Imagine I am generating a random 32-bit integer every second, and adding it to a list of N integers. Imagine that each time I generate an integer, I ship it (and any other information I might have easy access to) off to a client. Later, the client will submit an integer (along with any other information I have given it), and I want to be able to quickly determine if a given integer has ever appeared in my set, but I want to do it in constant time, using a small, constant amount of memory. In other words, I don’t want to just keep all of my generated numbers in a list or hash table and check the submitted integer against this list. Ideally, adding a number to this set is a constant-time operation. I do not ever need to delete numbers from the set.
Option 1: I could use a bloom filter and add each number to the bloom filter. Unfortunately, the set membership test would be probabilistic, but I could make the filter big enough to reduce my probability of a false positive quite low. I’m open to this approach, but want to know what other options I could have.
Option 2: I have been reading about cryptographic accumulators. If each of the numbers I was generating were prime, I believe I could use an RSA accumulator to store a single accumulator value of constant size. Each time I add a new prime to my set, I add it to the accumulator, then I generate its witness as well and ship both the number and the witness to my client. Later, the client would submit the integer it is testing and the witness, and I would be able to quickly determine if the number being submitted is in fact a member of my set or not. Possible problems: I need to be able to hash to a prime number deterministically. (Not the end of the world, but adds complexity) I think I have to update my witness values as I add new values to the accumulator. Lastly: My understanding of accumulators is rudimentary.

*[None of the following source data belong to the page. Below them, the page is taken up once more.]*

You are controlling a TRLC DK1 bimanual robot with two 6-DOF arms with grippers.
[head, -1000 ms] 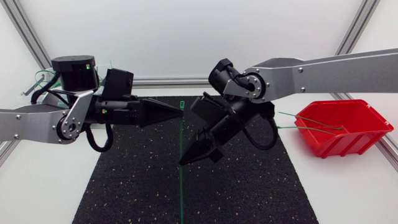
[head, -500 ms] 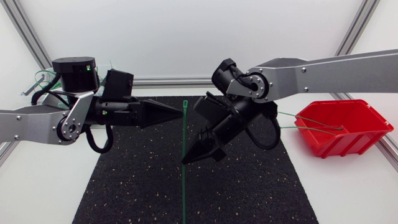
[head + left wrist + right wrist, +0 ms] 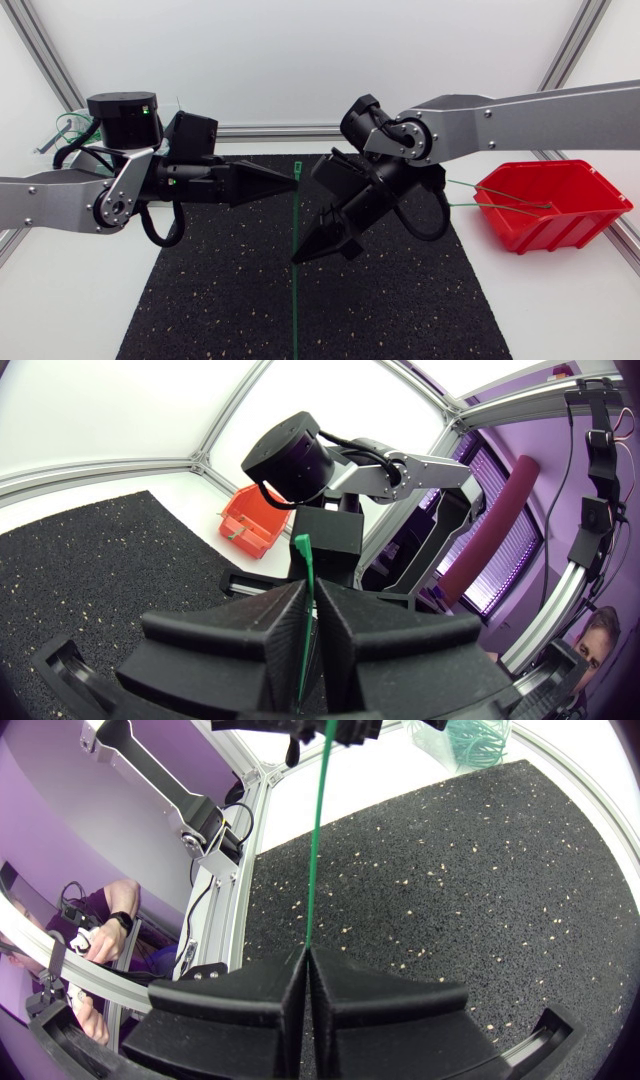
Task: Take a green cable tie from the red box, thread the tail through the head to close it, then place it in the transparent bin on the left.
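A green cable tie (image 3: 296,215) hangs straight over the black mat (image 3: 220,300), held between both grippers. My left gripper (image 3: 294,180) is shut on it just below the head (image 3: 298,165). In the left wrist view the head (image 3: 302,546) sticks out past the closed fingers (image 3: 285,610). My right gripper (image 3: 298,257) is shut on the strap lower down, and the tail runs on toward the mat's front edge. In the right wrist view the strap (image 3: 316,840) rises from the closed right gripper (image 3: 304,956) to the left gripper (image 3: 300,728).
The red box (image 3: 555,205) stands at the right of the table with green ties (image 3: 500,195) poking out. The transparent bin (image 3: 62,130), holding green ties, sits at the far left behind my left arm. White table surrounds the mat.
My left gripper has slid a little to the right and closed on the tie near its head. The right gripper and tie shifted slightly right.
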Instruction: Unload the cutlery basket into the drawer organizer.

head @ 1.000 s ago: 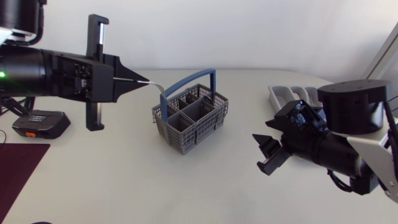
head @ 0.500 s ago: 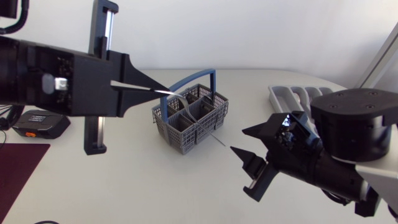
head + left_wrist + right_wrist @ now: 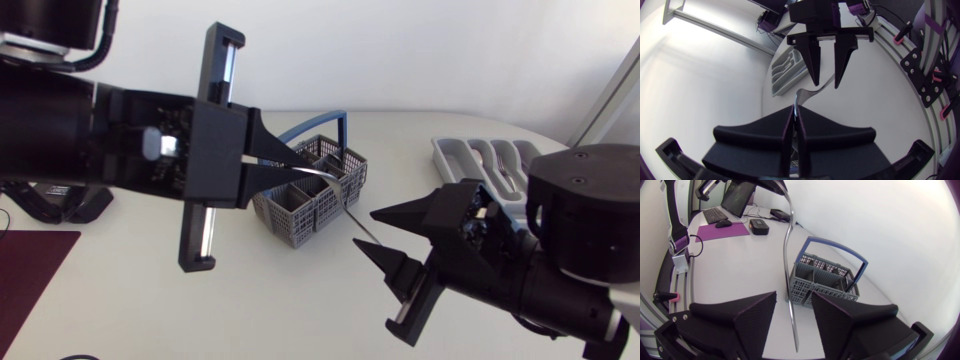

Possible modifications: 1: Would this be any easier if subsequent values in my chain of numbers were somehow dependent upon previous values in some way? You could imagine some sort of non-cryptographic hash chain, whose current hash value includes enough information about its previous values that it could quickly determine, “Yep, if my current hash value is X, and you submit Y, Y definitely was a previous member of my chain.” 2: If I understand them correctly, accumulators seem like a very space-efficient way to store sets of prime numbers (and perhaps other values), but in the literature they all assume potential adversaries. In my case, I don’t need my witness be be unforgeable, so I would think that would make the problem much easier to solve. Perhaps it just means that I get to use smaller constants (so I don’t have to use RSA-2048?). Or perhaps this simplifies my problem even further? 3: What if the “random” values I was generating were known to be increasing, or were simply timestamps? (I still need to know if that particular timestamp were ever used)
Related problems: This seems a lot like having a lot of hash values in a Merkle tree or hash chain (blockchain), and wanting to be able to determine if a particular hash value were ever seen in the chain, without having to store every value that had been seen in the chain. I’m hopeful that with the additional concept of generating a “witness” value of some sort to be stored along with the number, the server can make a membership determination with much less overhead than having to store all of the numbers. This also seems similar to a verifiable log or authenticated dictionary.